*** Opening of Data supplied ***
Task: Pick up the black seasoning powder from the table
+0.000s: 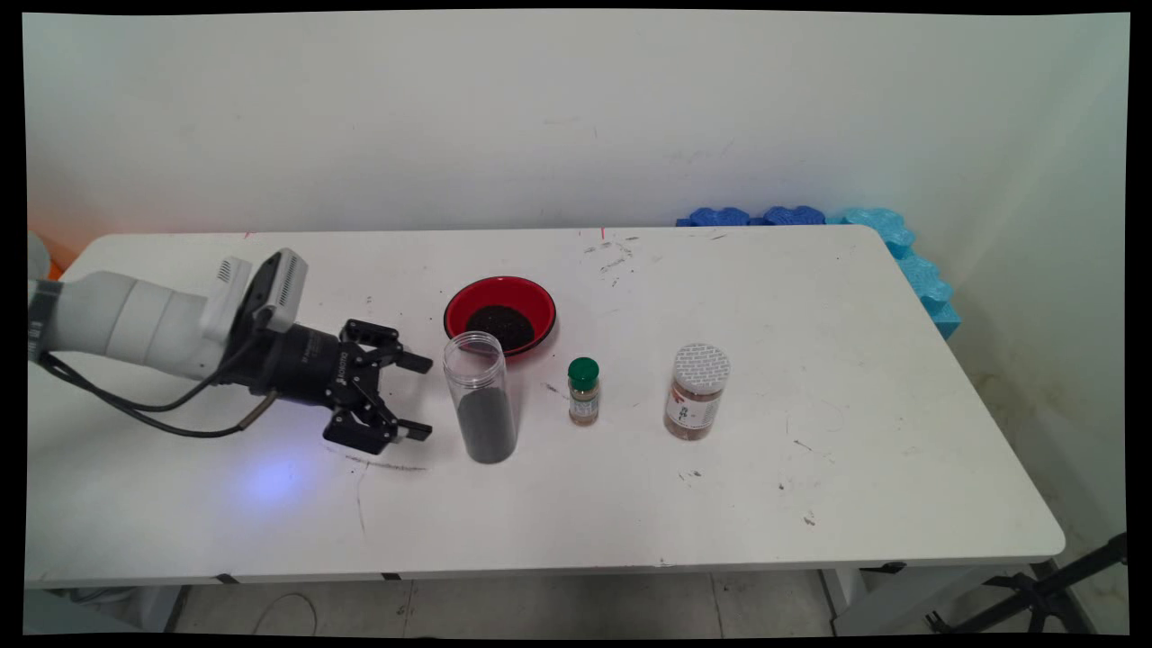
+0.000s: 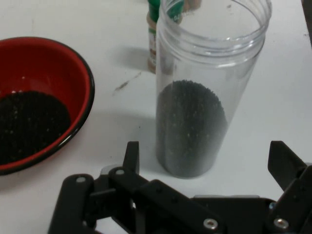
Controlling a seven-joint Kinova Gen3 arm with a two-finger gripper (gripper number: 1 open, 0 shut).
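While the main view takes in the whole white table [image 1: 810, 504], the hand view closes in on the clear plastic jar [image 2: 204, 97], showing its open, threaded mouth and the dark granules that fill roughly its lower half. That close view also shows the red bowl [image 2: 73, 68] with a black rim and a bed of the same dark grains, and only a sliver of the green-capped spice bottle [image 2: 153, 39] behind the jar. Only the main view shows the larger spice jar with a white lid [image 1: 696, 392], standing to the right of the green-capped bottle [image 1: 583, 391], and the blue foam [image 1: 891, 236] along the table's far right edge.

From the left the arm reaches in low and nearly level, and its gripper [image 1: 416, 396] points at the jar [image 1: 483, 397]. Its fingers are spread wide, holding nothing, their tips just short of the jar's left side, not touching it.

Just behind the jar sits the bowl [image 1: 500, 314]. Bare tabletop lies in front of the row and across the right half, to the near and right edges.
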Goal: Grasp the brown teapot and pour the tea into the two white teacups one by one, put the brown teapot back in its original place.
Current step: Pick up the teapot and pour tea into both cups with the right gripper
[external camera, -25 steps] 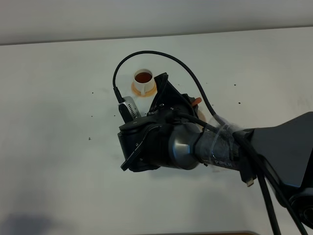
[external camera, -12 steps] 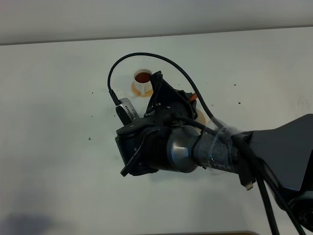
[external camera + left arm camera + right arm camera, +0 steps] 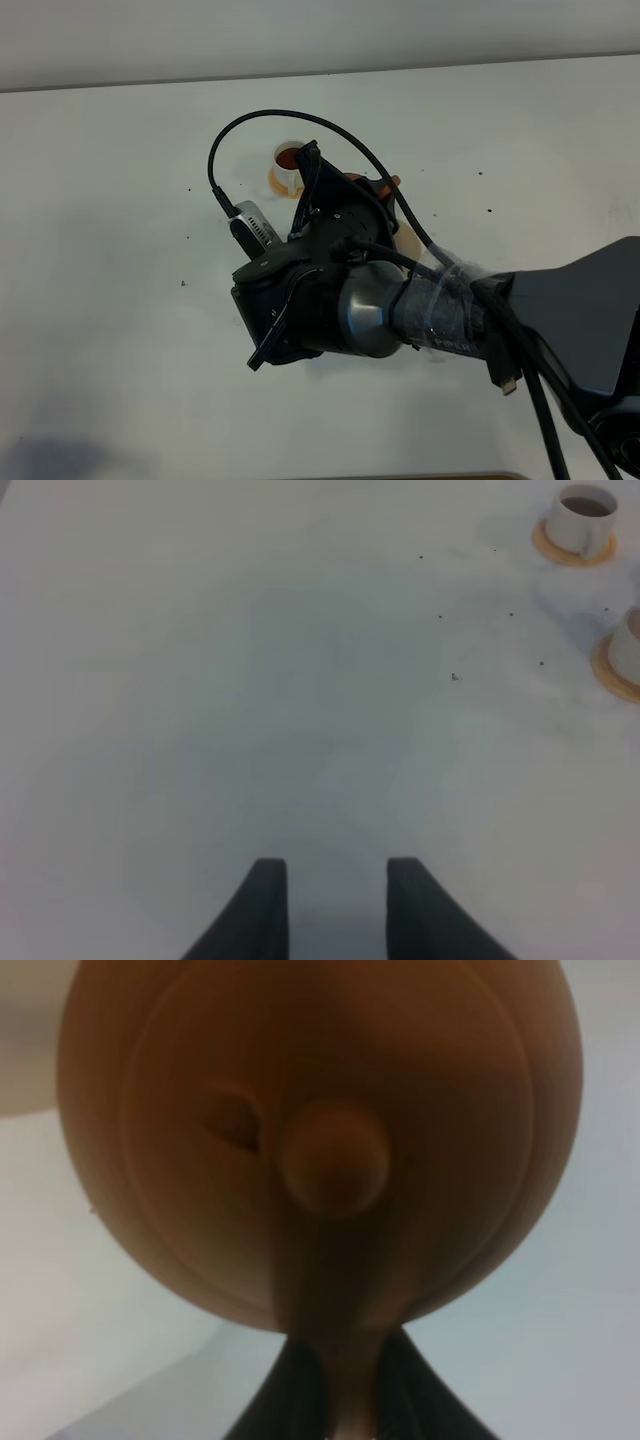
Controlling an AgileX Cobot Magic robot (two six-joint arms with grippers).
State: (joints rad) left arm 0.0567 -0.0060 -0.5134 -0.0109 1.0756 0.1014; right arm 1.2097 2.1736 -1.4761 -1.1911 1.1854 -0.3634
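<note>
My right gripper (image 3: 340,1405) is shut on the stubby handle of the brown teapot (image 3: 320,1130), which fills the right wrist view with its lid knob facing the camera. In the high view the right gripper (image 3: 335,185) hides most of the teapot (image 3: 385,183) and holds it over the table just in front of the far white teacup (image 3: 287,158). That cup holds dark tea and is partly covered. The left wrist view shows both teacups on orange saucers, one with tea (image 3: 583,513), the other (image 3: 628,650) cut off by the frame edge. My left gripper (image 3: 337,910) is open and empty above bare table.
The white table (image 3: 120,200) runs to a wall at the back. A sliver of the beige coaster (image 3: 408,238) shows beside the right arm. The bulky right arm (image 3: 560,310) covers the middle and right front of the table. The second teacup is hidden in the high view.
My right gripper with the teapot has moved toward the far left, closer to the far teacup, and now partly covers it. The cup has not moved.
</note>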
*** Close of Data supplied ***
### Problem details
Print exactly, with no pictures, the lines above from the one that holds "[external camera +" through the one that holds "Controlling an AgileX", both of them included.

### The answer
[external camera + left arm camera + right arm camera, +0 steps] 
Controlling an AgileX Cobot Magic robot (two six-joint arms with grippers).

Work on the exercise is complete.